Tutti i brutti libri si somigliano fra loro, ogni buon libro è bello a suo modo. Questa è la “Prova Tolstoj” che ho inventato io per valutare i libri prima che diventino libri. E cioè allo stato cartaceo di manoscritti, nella prima parte, quella novecentesca, della mia carriera. Oggi si tratta di file digitali. Una sorta di limbo. Né libro, né non libro. Come gli zombie nei film horror o le combinazioni degli assi di senso nei quadrati logici della semantica strutturale.

Che tutti i bei libri sono diversi tra loro e quelli brutti tutti uguali, lo so per certo perché, con il lavoro che faccio, ne leggo un sacco di libracci. Così brutti, ma così brutti, da fare cagare e non potere essere pubblicati.

Una montagna di libri

Che non è cosa da poco considerando l’enorme quantità di libri che comunque viene pubblicata. Nel 2021 sono state pubblicate 85.551 novità a stampa, in crescita del 22,9 per cento rispetto all’anno precedente.
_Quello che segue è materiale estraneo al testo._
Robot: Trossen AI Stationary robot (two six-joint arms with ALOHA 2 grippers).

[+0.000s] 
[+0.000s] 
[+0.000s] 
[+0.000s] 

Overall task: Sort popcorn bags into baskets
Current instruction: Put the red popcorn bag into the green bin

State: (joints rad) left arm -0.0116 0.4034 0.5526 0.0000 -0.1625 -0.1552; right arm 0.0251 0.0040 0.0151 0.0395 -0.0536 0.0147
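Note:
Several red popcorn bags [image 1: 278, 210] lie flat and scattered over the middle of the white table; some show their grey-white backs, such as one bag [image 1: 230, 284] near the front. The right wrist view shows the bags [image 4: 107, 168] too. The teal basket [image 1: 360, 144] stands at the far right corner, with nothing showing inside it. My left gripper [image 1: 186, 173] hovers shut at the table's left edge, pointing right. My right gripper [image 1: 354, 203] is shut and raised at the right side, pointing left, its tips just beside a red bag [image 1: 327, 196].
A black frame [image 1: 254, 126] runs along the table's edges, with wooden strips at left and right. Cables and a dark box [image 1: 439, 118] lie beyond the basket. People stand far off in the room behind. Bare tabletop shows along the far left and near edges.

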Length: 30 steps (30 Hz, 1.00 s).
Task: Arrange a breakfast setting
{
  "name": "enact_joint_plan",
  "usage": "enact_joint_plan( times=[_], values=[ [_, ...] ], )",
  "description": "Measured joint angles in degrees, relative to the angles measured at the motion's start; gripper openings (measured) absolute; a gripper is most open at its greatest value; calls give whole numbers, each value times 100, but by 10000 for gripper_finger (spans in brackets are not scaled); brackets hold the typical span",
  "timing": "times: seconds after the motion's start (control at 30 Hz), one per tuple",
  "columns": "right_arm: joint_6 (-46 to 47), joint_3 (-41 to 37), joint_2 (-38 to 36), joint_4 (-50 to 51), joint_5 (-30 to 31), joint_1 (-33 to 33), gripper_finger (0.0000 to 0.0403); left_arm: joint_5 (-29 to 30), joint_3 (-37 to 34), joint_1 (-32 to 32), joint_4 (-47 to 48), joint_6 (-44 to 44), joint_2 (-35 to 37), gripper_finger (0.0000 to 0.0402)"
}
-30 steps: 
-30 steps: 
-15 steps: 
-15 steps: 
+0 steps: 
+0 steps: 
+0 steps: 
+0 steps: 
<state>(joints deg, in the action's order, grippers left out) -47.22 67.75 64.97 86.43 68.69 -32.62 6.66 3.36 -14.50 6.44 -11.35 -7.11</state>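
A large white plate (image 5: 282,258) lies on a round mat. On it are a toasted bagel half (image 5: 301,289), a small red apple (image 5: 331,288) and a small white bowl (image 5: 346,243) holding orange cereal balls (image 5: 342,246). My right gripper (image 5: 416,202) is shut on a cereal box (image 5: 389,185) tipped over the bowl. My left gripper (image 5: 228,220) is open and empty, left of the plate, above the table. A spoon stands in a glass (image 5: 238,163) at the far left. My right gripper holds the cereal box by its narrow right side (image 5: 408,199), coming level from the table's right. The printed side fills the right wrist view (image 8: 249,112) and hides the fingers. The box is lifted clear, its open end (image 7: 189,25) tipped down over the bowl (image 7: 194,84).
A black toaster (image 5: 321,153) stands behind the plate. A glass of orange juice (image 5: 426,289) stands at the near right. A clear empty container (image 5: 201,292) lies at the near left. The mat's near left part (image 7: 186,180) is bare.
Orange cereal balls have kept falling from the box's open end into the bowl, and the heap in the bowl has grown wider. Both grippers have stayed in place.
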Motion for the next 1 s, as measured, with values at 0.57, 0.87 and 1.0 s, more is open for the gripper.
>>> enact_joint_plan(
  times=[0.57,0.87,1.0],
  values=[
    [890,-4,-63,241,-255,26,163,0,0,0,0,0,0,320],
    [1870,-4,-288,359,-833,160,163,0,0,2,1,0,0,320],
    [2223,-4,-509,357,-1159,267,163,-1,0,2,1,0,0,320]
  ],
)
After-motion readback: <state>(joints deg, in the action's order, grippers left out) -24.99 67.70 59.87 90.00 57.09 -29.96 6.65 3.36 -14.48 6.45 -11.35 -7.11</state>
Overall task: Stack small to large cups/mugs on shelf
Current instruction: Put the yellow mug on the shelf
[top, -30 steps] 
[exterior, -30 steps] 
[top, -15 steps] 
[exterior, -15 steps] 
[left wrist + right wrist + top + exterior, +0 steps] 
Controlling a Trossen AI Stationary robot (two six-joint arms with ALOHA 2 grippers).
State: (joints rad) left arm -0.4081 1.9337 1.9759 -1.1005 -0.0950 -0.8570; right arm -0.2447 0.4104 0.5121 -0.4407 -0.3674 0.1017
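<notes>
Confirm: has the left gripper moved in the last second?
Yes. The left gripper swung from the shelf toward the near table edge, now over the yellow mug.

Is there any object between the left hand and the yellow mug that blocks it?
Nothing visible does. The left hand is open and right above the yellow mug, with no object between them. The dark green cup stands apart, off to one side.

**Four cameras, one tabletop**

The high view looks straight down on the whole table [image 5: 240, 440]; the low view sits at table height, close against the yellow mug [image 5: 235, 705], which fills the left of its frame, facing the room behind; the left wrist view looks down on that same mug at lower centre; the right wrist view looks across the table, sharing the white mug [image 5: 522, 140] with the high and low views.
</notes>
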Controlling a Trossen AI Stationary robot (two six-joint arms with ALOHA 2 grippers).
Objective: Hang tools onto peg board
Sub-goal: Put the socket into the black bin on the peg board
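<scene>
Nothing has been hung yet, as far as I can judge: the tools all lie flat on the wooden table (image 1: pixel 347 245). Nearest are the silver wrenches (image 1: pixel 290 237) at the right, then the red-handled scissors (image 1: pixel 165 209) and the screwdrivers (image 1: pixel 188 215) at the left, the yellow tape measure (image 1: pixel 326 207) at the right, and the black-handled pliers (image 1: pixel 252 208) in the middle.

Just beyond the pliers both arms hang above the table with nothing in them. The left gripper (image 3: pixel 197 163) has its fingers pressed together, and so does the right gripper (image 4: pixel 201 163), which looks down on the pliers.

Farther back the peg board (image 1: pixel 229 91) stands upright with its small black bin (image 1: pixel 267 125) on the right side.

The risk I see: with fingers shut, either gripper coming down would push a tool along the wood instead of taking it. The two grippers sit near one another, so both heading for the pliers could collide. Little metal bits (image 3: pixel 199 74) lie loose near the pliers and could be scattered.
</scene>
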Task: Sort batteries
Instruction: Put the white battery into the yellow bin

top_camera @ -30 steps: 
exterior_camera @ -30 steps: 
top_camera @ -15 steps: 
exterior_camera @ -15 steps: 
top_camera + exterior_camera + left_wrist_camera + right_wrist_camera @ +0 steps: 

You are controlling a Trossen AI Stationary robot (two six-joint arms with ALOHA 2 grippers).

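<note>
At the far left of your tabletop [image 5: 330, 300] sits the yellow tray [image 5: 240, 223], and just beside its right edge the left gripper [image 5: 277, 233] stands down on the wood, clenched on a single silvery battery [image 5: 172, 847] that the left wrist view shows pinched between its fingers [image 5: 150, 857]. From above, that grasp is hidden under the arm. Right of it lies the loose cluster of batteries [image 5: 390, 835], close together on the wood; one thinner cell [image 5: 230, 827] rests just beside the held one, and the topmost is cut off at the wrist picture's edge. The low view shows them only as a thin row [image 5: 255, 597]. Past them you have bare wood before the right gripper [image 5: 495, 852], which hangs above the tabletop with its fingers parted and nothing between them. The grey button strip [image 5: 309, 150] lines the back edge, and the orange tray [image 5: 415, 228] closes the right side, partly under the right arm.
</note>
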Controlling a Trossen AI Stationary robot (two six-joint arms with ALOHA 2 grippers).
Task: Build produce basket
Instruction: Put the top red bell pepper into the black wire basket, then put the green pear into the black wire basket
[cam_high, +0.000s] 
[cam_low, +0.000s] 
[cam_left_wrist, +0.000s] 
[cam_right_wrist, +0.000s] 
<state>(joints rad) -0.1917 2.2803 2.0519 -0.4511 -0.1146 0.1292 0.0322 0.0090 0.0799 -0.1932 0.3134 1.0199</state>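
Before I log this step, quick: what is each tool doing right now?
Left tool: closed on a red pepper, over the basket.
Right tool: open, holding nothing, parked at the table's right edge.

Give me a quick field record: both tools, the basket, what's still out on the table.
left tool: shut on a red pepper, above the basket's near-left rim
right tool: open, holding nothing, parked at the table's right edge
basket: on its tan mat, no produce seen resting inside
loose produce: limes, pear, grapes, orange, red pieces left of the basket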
Gli ebook scendono invece a quota 49.313, in calo del 5,6 per cento rispetto all’anno precedente, ma in crescita dell’1,1 per cento rispetto al 2019. Che poi nessuno che vuole pubblicare un libro, non ci pensa neanche a pubblicare un ebook.

Questi libri non pubblicati, che nessuno censisce, sono sicuramente molti di più di quelli pubblicati, diciamo centomila, vanno in una enorme discarica della vanità e del narcisismo. Materiale pronto per essere orientato dalla bussola psichica di Vittorio Lingiardi, lo psicanalista che studia il narcisismo e la stima di sé.

Cimitero di parole

Questi libri sono una sorta di cimitero dei desideri e una discarica dei libri abortiti. Siano romanzi, saggi o memoir, questi libri bruttissimi hanno tutti una cosa in comune. Anzi un suono. Suonano falsi. Con questo non voglio dire che un buon libro debba necessariamente avere il crisma della veridicità. Ma, mentre viene letto, deve dare questa impressione.

Si badi che riguarda il verosimile, non la verità. In un romanzo di fiction o di fanta storia e fanta geografia, la Senna può benissimo bagnare Londra e la torre Ghirlandina essere pendente e svettare dietro il duomo di Milano. Alla faccia dei filosofi analitici.

Un mio amico inglese, che come me lavora nell’editoria, ha a questo proposito inventato una prova, “Prova dell’idrovolante”, dopo avere visto un film sulla gente della City londinese che si apriva con la scena del protagonista che va al lavoro a bordo di un’idrovolante. Da quel punto in poi, mi disse, era evidente che non era più il caso di guardare il film.

Identikit dello scrittore di libri brutti

Per citare Gore Vidal, «la merda ha almeno una sua integrità». Tutti gli autori dei libri bruttissimi credono poi che la loro esperienza e la torta fatta dalla loro nonna, che so la bavarese di fragole, abbia interesse universale e contenuto, o ricetta, paradigmatica.

Il manoscritto bruttissimo, oggi file digitale, è sempre accompagnato da una lunghissima lettera di presentazione, una “spiega” e saggio critico a futura memoria, in cui si spiega che il libro è bellissimo e quindi è tanto inutile fare la fatica di leggerlo.

Tutti gli scrittori di libri bruttissimi pensano che tanto è tutta una questione di raccomandazioni e quello dei libri è il mondo più corrotto di tutti. Peggio della mafia e della magistratura.

Lo scrittore di libro bruttissimo che becca il numero del tuo telefonino si trasforma sempre in uno stalker tale che i controlli e la persecuzione di tua moglie sono al confronto saggi se non di libertarietà almeno di civile tolleranza.

Gli scrittori di libri bruttissimi non sanno che gli editor detestano le raccomandazioni e amano la sintesi. Gli scrittori di libri bruttissimi sanno invece che tutti gli editor sbagliano. È certo che tra quei centomila libri non pubblicati, c’è un capolavoro. O almeno una frase interessante.

Quel giro di frase che mi gira per la testa è di Proust o di quel commercialista di Perugia che manda Whatsapp la domenica, quasi sempre di notte?